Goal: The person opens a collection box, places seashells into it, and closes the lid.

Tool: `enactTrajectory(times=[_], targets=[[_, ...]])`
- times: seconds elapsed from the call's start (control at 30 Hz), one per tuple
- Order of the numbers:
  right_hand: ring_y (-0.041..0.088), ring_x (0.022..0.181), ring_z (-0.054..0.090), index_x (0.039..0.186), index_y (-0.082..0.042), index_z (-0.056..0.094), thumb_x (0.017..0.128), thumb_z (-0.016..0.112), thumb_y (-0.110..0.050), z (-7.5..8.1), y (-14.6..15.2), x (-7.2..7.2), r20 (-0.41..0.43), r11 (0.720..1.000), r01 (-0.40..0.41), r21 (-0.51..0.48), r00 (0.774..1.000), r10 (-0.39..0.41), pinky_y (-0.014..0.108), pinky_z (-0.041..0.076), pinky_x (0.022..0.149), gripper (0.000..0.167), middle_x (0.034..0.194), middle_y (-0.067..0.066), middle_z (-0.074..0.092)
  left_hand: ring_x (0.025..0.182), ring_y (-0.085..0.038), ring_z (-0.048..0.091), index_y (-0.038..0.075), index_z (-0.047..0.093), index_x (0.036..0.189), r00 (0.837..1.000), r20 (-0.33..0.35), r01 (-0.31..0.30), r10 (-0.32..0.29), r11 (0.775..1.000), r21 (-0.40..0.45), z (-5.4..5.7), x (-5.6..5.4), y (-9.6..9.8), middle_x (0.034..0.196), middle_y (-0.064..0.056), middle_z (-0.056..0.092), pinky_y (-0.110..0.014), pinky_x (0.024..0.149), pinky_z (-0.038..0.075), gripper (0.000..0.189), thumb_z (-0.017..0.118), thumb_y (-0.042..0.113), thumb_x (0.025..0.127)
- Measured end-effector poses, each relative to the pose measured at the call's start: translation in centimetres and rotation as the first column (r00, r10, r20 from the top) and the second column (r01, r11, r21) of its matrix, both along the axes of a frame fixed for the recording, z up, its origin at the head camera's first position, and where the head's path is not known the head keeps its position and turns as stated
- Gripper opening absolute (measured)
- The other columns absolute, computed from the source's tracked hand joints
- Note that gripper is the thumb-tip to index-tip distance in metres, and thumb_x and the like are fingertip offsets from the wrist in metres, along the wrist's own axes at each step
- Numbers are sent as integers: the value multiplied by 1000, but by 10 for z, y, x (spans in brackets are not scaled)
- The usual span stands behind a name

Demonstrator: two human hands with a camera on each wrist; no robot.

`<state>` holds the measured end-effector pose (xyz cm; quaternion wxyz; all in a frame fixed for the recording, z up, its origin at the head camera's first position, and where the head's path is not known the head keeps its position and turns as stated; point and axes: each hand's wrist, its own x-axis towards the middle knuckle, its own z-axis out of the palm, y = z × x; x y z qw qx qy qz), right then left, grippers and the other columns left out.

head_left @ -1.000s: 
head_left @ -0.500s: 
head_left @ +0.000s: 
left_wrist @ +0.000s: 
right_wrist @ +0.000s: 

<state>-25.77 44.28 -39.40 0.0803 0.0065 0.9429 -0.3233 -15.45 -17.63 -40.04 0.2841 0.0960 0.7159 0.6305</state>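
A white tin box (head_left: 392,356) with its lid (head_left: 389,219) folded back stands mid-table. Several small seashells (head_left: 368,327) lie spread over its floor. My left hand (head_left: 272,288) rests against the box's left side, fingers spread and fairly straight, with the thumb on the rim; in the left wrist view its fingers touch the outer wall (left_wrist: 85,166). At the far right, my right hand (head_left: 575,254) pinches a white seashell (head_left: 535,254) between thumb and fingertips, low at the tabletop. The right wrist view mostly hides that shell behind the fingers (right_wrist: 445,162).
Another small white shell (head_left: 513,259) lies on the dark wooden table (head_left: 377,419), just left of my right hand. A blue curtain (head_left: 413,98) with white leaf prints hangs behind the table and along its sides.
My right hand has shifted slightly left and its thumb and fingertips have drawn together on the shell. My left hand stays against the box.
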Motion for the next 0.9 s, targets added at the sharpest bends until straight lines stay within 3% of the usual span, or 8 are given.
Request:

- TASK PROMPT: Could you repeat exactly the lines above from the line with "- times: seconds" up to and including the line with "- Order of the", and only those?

- ANSWER TO THIS PROBLEM:
- times: seconds elapsed from the call's start (control at 30 Hz), one per tuple
- Order of the numbers:

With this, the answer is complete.